My father’s father, Kiwa Graham, spoke of Horahora often. By repeating his stories, he was ingraining them into us and ensuring that they wouldn’t be lost. Although he would laugh, his laughter veiled a deep pain at the loss of historic and sacred sites belonging to Ngāti Koroki Kahukura when the new power station of Karāpiro was created in 1947. Rachael Rakena and I made a work about this called Aniwaniwa, which was shown in the Venice Biennale in 2007. My father is now the oldest living member of Ngāti Koroki Kahukura. Despite his reticence, he remembers the people and faces such as Piupiu Te Wherowhero that have now gained legendary status at the Pā. His recent Waikato River Series is his homage to them.
Two of the works in Toi Whakaata / Reflections are from Ngaa Pou o Pootatau The Pillars of Pōtatau Series: Kia Mau and Washbowl of Sorrow. Fred produced this series of thirteen wall reliefs in 2004 to celebrate the Kīngitanga. Can you speak to the historical and political significance of these works?
This was an important series for my father, giving voice to the history of the King Movement and then to the history of the Waikato River. Queen Te Atairangikāhu was alive when the Kīngitanga series was produced and insisted that the tribe become the caretakers of the work.
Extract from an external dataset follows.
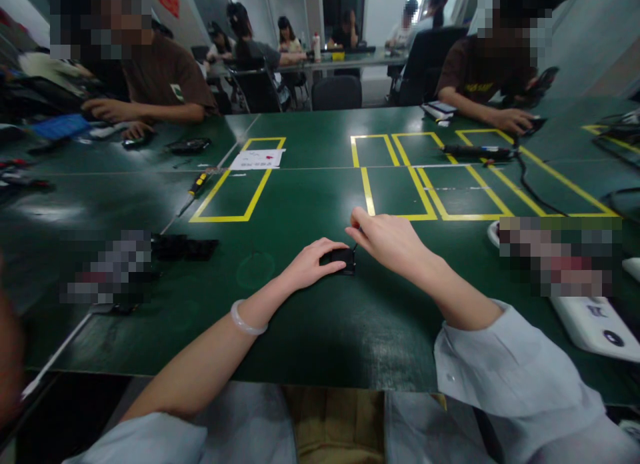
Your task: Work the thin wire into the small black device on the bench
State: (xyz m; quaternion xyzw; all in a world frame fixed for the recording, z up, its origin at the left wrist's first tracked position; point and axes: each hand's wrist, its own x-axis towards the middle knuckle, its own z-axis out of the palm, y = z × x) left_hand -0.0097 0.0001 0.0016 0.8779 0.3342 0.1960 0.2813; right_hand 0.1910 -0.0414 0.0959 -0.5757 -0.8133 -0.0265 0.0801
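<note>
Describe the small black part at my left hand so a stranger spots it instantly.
On the green table, find the left hand wearing a pale bracelet. The small black part sits between its thumb and fingers; unlike the black pieces farther left, it's held.

A glossy green surface (310,357) is stretching from six o'clock toward twelve, where a low black chair (337,93) is standing beyond its edge. Dark chairs are sitting at eleven (253,84) and one o'clock (430,57), and a long far table (360,61) is running across twelve. A pale grey wall (595,51) is rising at two o'clock, red paper (169,0) is hanging at eleven, and whitish light is glaring at one.
</note>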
It’s amazing how many of my father’s works have been embraced by the tribe as a visual illustration of our history. Upcoming generations take these on as their inheritance.
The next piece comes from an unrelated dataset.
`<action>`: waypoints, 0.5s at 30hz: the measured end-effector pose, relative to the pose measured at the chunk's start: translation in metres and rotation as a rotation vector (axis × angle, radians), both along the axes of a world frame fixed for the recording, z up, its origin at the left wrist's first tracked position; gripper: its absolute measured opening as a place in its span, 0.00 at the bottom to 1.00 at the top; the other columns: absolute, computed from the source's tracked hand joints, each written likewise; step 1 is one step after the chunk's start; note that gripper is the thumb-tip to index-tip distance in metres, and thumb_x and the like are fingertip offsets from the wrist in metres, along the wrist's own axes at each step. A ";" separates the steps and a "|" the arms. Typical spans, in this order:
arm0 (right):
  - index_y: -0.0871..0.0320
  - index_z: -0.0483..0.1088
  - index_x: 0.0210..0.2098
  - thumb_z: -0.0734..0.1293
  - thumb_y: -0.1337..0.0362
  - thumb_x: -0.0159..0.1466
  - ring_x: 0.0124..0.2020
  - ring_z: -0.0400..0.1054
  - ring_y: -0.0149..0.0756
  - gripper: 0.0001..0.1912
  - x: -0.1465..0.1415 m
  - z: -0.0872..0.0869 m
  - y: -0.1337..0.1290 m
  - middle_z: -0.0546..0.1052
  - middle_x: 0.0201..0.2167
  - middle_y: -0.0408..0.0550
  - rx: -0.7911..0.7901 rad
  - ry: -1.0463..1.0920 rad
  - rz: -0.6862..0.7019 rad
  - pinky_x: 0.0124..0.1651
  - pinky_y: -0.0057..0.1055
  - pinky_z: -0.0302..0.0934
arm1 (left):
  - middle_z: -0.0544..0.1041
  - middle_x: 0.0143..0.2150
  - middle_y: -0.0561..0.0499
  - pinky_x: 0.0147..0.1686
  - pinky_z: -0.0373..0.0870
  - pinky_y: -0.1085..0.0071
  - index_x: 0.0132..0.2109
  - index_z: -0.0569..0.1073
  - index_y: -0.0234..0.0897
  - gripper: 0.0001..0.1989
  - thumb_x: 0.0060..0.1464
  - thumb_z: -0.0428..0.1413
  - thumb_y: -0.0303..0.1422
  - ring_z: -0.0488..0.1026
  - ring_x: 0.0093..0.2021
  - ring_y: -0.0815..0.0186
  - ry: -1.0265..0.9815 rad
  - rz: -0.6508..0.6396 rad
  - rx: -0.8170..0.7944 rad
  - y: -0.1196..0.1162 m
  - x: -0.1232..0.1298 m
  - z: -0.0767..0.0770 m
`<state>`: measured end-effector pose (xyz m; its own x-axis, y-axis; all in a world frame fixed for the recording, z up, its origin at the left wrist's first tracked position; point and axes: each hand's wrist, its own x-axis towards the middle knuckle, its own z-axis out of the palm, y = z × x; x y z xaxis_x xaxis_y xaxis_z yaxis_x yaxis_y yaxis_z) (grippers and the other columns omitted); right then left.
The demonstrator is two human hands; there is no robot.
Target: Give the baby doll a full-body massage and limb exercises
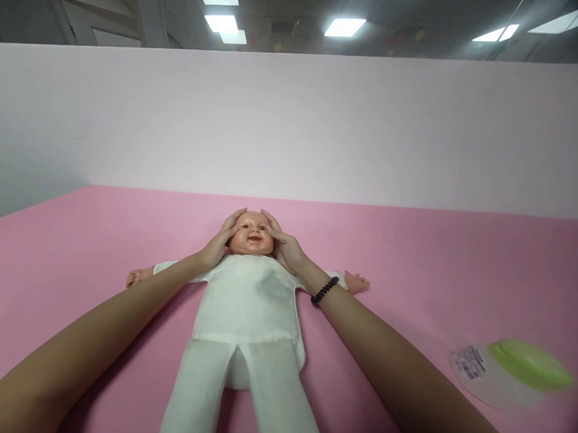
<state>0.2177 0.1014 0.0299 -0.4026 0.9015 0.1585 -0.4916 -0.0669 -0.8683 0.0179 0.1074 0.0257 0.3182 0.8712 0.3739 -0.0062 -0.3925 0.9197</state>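
Observation:
A baby doll lies on its back on the pink surface, its feet cut off by the bottom of the view. It has a soft white cloth body with hard plastic head and hands. My left hand is cupped against the left side of the doll's head, thumb by its cheek. On the other side my right hand cups the head the same way, fingers curving toward the crown. Together the two hands hold the head between them. A black beaded bracelet circles my right wrist.
To the right, a translucent container with a green lid and a printed label lies on the pink surface. A white wall rises behind the surface. Lit ceiling panels show above it.

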 end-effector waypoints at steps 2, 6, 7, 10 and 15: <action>0.43 0.56 0.70 0.68 0.58 0.65 0.71 0.56 0.37 0.36 0.000 -0.001 0.001 0.60 0.71 0.39 0.003 0.002 -0.002 0.73 0.45 0.54 | 0.53 0.76 0.51 0.74 0.49 0.53 0.73 0.56 0.45 0.32 0.65 0.49 0.44 0.50 0.75 0.52 -0.017 0.003 0.002 0.000 0.001 -0.001; 0.43 0.54 0.71 0.66 0.59 0.66 0.70 0.57 0.38 0.36 -0.002 -0.002 0.003 0.59 0.71 0.40 -0.016 0.020 -0.004 0.73 0.44 0.55 | 0.54 0.76 0.48 0.73 0.50 0.53 0.72 0.57 0.43 0.31 0.66 0.48 0.45 0.52 0.74 0.53 -0.061 0.014 -0.023 -0.001 0.003 0.000; 0.43 0.53 0.72 0.66 0.59 0.67 0.70 0.58 0.38 0.36 -0.003 -0.002 0.003 0.59 0.71 0.40 -0.024 0.025 -0.002 0.73 0.44 0.55 | 0.54 0.76 0.48 0.73 0.51 0.53 0.72 0.57 0.43 0.31 0.66 0.48 0.46 0.53 0.74 0.53 -0.071 0.015 -0.032 -0.002 0.003 0.000; 0.45 0.52 0.73 0.64 0.58 0.69 0.69 0.60 0.38 0.35 -0.005 -0.002 0.002 0.60 0.71 0.42 -0.039 0.029 -0.025 0.73 0.42 0.55 | 0.56 0.75 0.46 0.72 0.54 0.53 0.72 0.57 0.43 0.31 0.66 0.48 0.48 0.56 0.73 0.52 -0.092 0.028 -0.062 -0.005 0.006 0.003; 0.43 0.58 0.70 0.63 0.55 0.70 0.69 0.59 0.37 0.30 -0.008 -0.008 0.008 0.61 0.70 0.40 0.008 0.002 -0.109 0.72 0.41 0.55 | 0.62 0.72 0.43 0.69 0.60 0.55 0.70 0.57 0.39 0.31 0.66 0.48 0.47 0.62 0.70 0.54 -0.142 0.110 -0.147 -0.004 0.011 0.002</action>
Fred’s eight-meter relief sculpture Four Winds and Seven Seas, commissioned by the New Zealand Shipping Corporation in 1985, makes reference to Hokusai’s The Great Wave and Leonardo da Vinci’s A deluge. Can you talk about the imagery in this work?
My father is well read and likes to absorb the world into his art. So in portraying the seven seas for a shipping company commission, he ‘reverse appropriates’! Māori of course did not speak of the world’s oceans as being seven seas but of ‘ngā tai e wha’, the four coasts. So for the North Pacific he shapes his familiar koru forms into Hokusai’s Great Wave, and for the North Atlantic he turns to Leonardo’s deluge This is his nod of acknowledgement to the great cultures of the world. He himself did not travel overseas until 1978 when our family spent a year in Washington State, USA. My father was deeply fascinated by Northwest native carving, and this stimulated his interest in learning more about the indigenous peoples of North America and how they had endured a similar subjugation to Māori.
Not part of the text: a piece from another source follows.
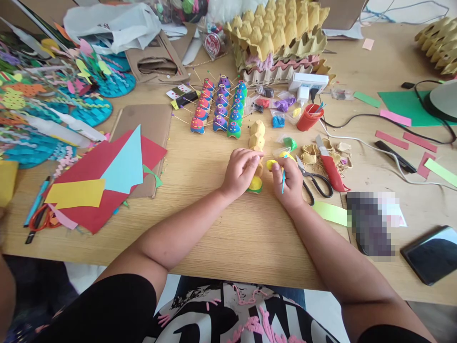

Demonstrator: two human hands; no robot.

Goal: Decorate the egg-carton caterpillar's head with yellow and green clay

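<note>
My left hand [240, 174] rests over the middle of a strip of egg-carton cups [257, 136], its fingers bent together; what they hold, if anything, is hidden. The strip's nearest cup [255, 184] is covered in yellow and green. Just right of the strip, my right hand [290, 181] pinches a yellow lump [272, 164] between thumb and finger. A thin blue tool [283, 180] sticks out of the same hand. Behind its fingers more yellow material shows. Three painted caterpillar-like strips, red [202, 105], purple [221, 105] and blue-green [236, 112], stand farther back.
Black scissors [321, 183] and a red-handled knife [332, 169] lie right of my right hand. Beyond are a red cup [310, 117], a power strip [309, 82] and stacked egg trays [274, 33]. Coloured sheets [107, 166] cover the left, and a black phone-like object [432, 255] the right.
</note>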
Fred has numerous public works in prominent sites in Tāmaki Makaurau, including Kaitiaki on Pukekawa / Auckland Domain and Te Waka Taumata o Horotiu and Kaitiaki II on Queen Street. Scale is a distinguishing feature of these works, what other significance do you see in Fred’s sculptures being situated in public spaces?
Now when briefs go out for public sculptures in New Zealand there is often a requirement to consider the history of the site and the local iwi. This was never the case when most of his works were made. Māori contemporary artists made visible an indigenous landscape that was buried under layers of colonial infrastructure and buildings, and seldom acknowledged. For all of his works this is the first port of call, acknowledging this depth of history. This is his legacy.
It certainly is a remarkable legacy. Ngā mihi nui Brett.